#### Task goal
In the records below, find the line containing "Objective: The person" and the line containing "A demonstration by"; please repeat exactly the lines from one to the other, both included, and nothing more.

Dataset excerpts
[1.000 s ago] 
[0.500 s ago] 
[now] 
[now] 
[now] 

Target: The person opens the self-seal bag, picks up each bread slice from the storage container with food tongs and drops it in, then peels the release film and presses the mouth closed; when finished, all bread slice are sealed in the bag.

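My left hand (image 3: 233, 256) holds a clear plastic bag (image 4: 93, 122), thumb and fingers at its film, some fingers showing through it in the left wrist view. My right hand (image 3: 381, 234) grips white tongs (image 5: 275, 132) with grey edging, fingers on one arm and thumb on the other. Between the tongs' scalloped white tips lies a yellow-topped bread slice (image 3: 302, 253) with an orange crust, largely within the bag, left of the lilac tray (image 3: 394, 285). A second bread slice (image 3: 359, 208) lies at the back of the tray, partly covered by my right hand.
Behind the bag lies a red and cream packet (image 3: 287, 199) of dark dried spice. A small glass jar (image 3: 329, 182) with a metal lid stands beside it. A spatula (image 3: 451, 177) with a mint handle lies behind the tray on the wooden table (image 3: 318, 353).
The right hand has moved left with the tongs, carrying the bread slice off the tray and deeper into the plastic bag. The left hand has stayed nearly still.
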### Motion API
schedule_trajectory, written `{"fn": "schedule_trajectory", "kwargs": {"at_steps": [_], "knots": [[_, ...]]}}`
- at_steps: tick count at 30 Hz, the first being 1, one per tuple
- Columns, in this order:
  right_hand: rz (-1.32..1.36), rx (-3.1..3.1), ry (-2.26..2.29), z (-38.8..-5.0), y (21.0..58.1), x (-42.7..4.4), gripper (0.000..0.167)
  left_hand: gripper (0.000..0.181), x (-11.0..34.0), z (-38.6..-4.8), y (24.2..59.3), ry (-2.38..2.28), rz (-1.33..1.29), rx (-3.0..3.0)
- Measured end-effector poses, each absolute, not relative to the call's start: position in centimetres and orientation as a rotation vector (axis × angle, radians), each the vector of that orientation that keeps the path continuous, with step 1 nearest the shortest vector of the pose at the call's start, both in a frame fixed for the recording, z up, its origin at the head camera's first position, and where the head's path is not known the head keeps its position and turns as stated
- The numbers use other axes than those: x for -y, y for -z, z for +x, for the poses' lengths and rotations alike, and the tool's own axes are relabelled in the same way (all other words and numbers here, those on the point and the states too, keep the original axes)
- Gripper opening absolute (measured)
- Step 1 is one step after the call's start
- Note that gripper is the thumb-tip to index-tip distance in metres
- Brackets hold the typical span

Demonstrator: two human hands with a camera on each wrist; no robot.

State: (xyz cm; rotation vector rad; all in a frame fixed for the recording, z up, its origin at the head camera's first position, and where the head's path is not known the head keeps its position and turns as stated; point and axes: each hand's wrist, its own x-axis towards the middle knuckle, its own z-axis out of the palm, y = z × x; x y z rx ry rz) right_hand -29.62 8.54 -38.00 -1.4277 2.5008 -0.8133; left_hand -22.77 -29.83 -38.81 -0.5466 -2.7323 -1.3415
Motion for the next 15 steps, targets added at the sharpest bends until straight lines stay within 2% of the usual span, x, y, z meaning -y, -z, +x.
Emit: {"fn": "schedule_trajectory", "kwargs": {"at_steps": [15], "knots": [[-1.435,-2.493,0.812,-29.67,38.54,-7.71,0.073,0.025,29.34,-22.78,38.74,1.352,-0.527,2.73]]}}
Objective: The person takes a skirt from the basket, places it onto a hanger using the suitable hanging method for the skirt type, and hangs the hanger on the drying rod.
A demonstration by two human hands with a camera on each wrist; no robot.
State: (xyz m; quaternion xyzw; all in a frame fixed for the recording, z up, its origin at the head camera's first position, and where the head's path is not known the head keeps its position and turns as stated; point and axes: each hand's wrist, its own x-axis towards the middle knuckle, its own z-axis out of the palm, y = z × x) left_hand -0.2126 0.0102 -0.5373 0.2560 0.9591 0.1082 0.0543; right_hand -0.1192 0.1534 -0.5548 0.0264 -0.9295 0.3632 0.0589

#### Output of the task
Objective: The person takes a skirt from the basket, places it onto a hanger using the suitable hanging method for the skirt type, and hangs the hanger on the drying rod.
A demonstration by two human hands with a camera on each wrist; no robot.

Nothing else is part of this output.